__TASK__. Exact transcription of the data below is required, without the images.

__DATA BELOW__.
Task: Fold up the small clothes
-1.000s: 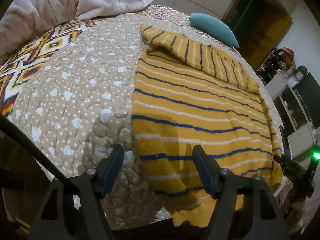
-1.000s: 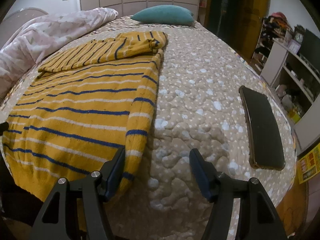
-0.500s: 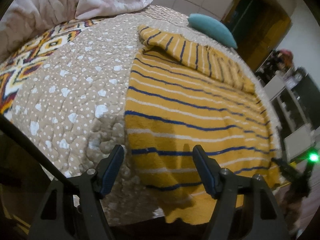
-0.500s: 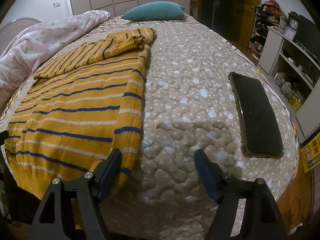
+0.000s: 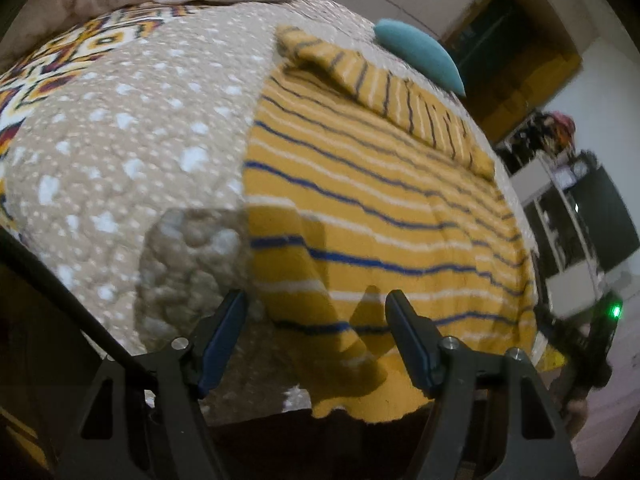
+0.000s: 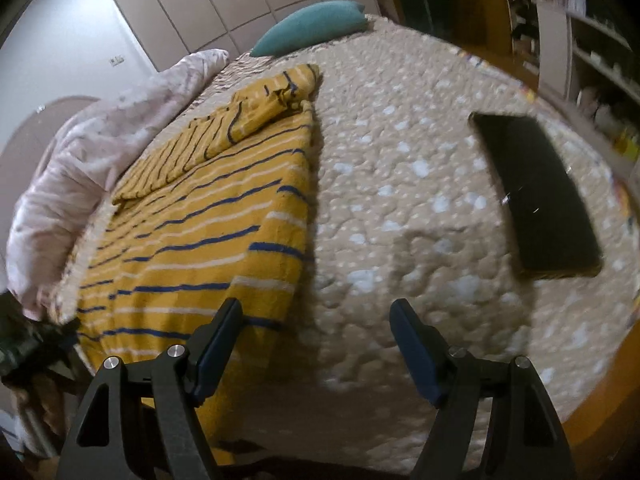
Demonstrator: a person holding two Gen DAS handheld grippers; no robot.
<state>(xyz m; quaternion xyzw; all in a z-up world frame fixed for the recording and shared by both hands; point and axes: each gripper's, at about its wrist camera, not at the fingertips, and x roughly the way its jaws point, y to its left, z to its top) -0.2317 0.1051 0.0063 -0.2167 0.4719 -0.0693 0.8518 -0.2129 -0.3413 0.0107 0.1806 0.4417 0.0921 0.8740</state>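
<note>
A yellow sweater with blue and white stripes lies flat on the bed, its sleeves folded across its far end. It also shows in the right wrist view. My left gripper is open and empty, just in front of the sweater's near left hem corner. My right gripper is open and empty, in front of the sweater's near right edge, over the bedspread. The other gripper with a green light shows at the right edge of the left wrist view.
The bed has a beige dotted quilted bedspread. A black phone lies on it to the right of the sweater. A teal pillow and a pink blanket lie at the far end. Shelves stand beside the bed.
Both grippers have tilted and moved closer to the near hem of the sweater. The jaws stay open. The sweater has not moved.
</note>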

__SOLUTION TO THE EXERCISE__.
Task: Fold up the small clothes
-1.000s: 
-1.000s: 
-0.500s: 
-0.500s: 
+0.000s: 
+0.000s: 
Demonstrator: a person holding two Gen DAS handheld grippers; no robot.
<state>(xyz m; quaternion xyzw; all in a z-up world frame fixed for the recording and shared by both hands; point and axes: each gripper's, at about its wrist camera, not at the fingertips, and x roughly the way its jaws point, y to its left, z to its top) -0.2317 0.1051 0.0063 -0.2167 0.4719 -0.0693 0.8518 -0.2129 -0.3413 0.0107 0.1806 0.4417 0.0921 0.8740</state>
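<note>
A yellow sweater with blue and white stripes lies flat on the bed, its sleeves folded across its far end. It also shows in the right wrist view. My left gripper is open and empty, just in front of the sweater's near left hem corner. My right gripper is open and empty, in front of the sweater's near right edge, over the bedspread. The other gripper with a green light shows at the right edge of the left wrist view.
The bed has a beige dotted quilted bedspread. A black phone lies on it to the right of the sweater. A teal pillow and a pink blanket lie at the far end. Shelves stand beside the bed.
Both grippers have tilted and moved closer to the near hem of the sweater. The jaws stay open. The sweater has not moved.
</note>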

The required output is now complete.